PROBLEM DESCRIPTION: Each line in the material below, starting at the one that contains "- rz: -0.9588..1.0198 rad" and ending at the one that contains "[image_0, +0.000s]", should be repeated exactly; the pictures should not.

______________________________

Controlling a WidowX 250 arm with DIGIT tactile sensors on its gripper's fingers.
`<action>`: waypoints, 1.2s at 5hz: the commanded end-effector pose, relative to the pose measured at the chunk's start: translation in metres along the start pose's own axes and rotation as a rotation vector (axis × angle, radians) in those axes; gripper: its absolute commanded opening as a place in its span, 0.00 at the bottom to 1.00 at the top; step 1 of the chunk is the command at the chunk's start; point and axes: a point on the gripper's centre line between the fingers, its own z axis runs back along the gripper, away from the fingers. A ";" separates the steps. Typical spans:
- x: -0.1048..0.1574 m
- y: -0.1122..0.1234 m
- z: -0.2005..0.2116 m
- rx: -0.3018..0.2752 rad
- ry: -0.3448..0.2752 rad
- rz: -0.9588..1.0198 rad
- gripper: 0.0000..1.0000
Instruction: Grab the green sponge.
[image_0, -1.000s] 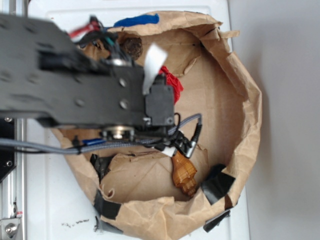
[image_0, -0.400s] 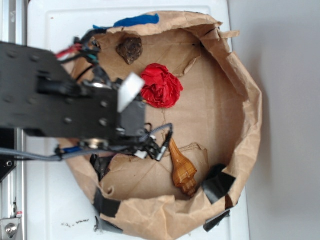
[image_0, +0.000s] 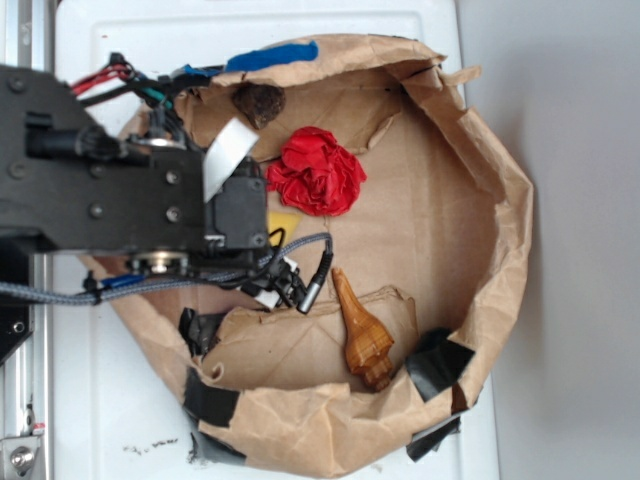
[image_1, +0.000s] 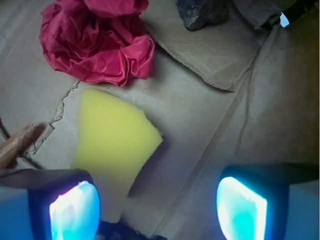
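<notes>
Sponge (image_1: 112, 145), yellow, left of centre in the wrist view, lying flat on brown paper, newly uncovered as the arm drew back leftward. Cloth ball (image_1: 97, 40), red, upper left. Pincer (image_1: 157, 205), lower edge, jaws wide, empty; sponge off-centre, realignment likely needed.

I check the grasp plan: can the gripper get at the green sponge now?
Probably yes. The open gripper hovers above the green sponge, with nothing lying on it; the red cloth ball sits beside.

The green sponge (image_1: 112, 145), showing its yellow foam face with a ragged edge, lies flat on brown paper just below a red cloth ball (image_1: 97, 42).
</notes>
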 end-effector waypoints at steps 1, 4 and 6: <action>0.008 0.002 0.008 -0.031 -0.022 0.021 1.00; 0.010 -0.018 -0.009 -0.028 0.022 0.006 1.00; 0.012 -0.031 -0.012 -0.008 0.039 -0.014 1.00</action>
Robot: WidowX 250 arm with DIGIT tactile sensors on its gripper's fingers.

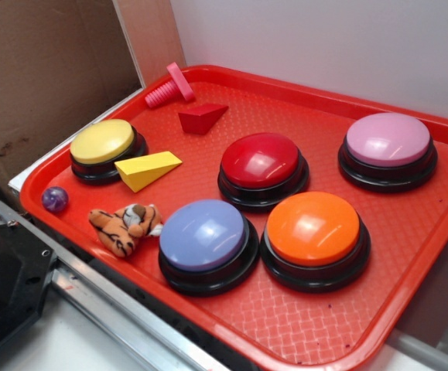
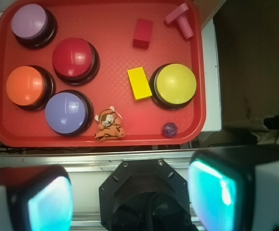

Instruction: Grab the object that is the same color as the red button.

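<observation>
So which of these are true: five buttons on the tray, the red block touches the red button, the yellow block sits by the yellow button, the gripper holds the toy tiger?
1. Five buttons sit on the tray. True.
2. The red block touches the red button. False: bare tray lies between them.
3. The yellow block sits beside the yellow button. True.
4. The gripper holds the toy tiger. False: the tiger lies on the tray, and the gripper is open, off to the tray's side.

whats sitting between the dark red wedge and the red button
Nothing: only bare tray floor lies between the dark red wedge and the red button. Both the exterior and wrist views show that stretch empty.
</observation>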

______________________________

TASK RESPONSE:
- rz: -0.9588..1.0198 rad
- gripper: 0.0000..1.0000
Instruction: Grab the green sponge.
[image_0, -1.000s] 
[image_0, -0.400s] 
[image_0, +0.000s] 

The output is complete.